April 16, 2018 — The skin presents a formidable barrier to life-saving defibrillators, but a team of students from Rice University believes it has found a way around that problem.
Or, more to the point, through.
The Zfib team of Rice senior bioengineering students created an add-on for automated external defibrillators (AEDs) that literally punches through the skin to help deliver a jolt to a person in cardiac arrest.
With the help of advisers Eric Richardson, a Rice bioengineering lecturer, and Mehdi Razavi, M.D., a cardiologist at Texas Heart Institute, the students developed a needle-laden pad that can be pressed through both a flexible AED pad and the skin to overcome the skin's typical impedance of around 500 kilo ohms per square centimeter.
In practice, AED users would apply AED pads to the exposed skin of a patient's chest and side, just as they are trained to do in thousands of AED/CPR classes taught in the U.S. each year. The needles would then be pressed through a pad and the patient's skin to bloodlessly deliver a more effective shock.
By the team's measurements, the add-ons reduce the skin's impedance by 72 percent. That, in turn, should increase a patient's chance of survival and reduce the odds that the patient will need multiple shocks.

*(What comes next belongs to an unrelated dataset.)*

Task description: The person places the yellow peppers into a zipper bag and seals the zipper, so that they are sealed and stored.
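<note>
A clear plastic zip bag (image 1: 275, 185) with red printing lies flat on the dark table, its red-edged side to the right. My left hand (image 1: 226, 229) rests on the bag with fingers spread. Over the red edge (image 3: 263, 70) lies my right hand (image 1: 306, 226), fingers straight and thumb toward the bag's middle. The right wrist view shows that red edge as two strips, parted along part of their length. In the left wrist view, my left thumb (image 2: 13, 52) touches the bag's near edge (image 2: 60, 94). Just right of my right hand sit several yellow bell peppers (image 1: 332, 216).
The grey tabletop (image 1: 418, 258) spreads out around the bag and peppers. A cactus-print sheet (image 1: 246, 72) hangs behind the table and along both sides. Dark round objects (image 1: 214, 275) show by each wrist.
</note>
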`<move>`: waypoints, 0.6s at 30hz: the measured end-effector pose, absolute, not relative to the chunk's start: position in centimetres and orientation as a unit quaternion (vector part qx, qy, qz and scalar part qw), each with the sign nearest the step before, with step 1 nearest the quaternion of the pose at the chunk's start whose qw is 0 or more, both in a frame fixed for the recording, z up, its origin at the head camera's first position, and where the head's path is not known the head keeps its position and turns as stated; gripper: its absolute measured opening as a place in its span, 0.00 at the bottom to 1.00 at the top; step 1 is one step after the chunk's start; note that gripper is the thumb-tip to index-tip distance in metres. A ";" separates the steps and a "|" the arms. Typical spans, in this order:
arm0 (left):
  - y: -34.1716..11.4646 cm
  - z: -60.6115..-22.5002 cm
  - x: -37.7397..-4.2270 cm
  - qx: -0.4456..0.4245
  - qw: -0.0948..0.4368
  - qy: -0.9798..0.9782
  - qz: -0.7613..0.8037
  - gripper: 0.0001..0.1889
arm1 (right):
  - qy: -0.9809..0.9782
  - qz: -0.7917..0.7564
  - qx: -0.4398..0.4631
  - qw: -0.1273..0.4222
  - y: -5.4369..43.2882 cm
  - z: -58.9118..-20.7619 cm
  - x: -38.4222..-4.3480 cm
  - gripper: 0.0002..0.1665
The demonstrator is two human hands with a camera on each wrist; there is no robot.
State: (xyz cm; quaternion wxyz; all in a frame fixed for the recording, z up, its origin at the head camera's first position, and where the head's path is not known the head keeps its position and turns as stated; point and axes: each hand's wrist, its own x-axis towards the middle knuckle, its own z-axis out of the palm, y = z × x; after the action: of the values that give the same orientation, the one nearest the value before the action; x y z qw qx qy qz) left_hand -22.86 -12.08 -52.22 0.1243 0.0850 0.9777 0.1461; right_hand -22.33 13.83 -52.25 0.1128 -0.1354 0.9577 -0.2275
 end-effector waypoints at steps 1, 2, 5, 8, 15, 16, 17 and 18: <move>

"We looked into other ways to break the skin impedance, and some of the things we saw used chemicals or abrasion, like a sandpaper material," team member Billy Jeon said.
"But in an emergency situation, you wouldn't want to mess around with chemicals or something very complicated," said Alexander Lu. "With needles, you just push straight down and it's pretty effective."
The team — which also includes Jamie Leong, Natalie Bolton and Sylvia Cai — was inspired by insulin-delivery patches that break through the skin with microneedles.
The Zfib add-on is a 3-D printed plastic frame with a rubber backing that allows the user to press 180 tiny needles into a patient's chest without having to touch the needles. The needles collect current from the side of the pad that touches the skin and deliver it to the patient. Indicators on top of the device turn green when enough pressure is applied.
"These needles only go 1 to 2 millimeters into the skin, so it's not very far," Cai said. "They go just past the epidermis and into the dermis. There's no blood drawn."
The needles have to do their job without interfering with the AED's ability to monitor the heart's rhythm and decide whether a shock is necessary, according to the team. The current also has to be kept low enough to prevent burns.
"There are papers and clinical studies from the past 10 or 20 years about how people have gotten second- and third-degree burns from AED pads," Lu said.
"We had to calculate how many needles we needed based on surface area," Leong said. "We ran into the problem of putting so many needles on that it distributed the force and wouldn't break the skin, like a bed of nails."
Once they settled on 180 needles, the team evaluated their design with tests on artificial skin, an animal cadaver – and on Jeon.
"We actually hooked our device – really lightly! – onto Billy to see if it would pick up his rhythm, and it worked," Leong said.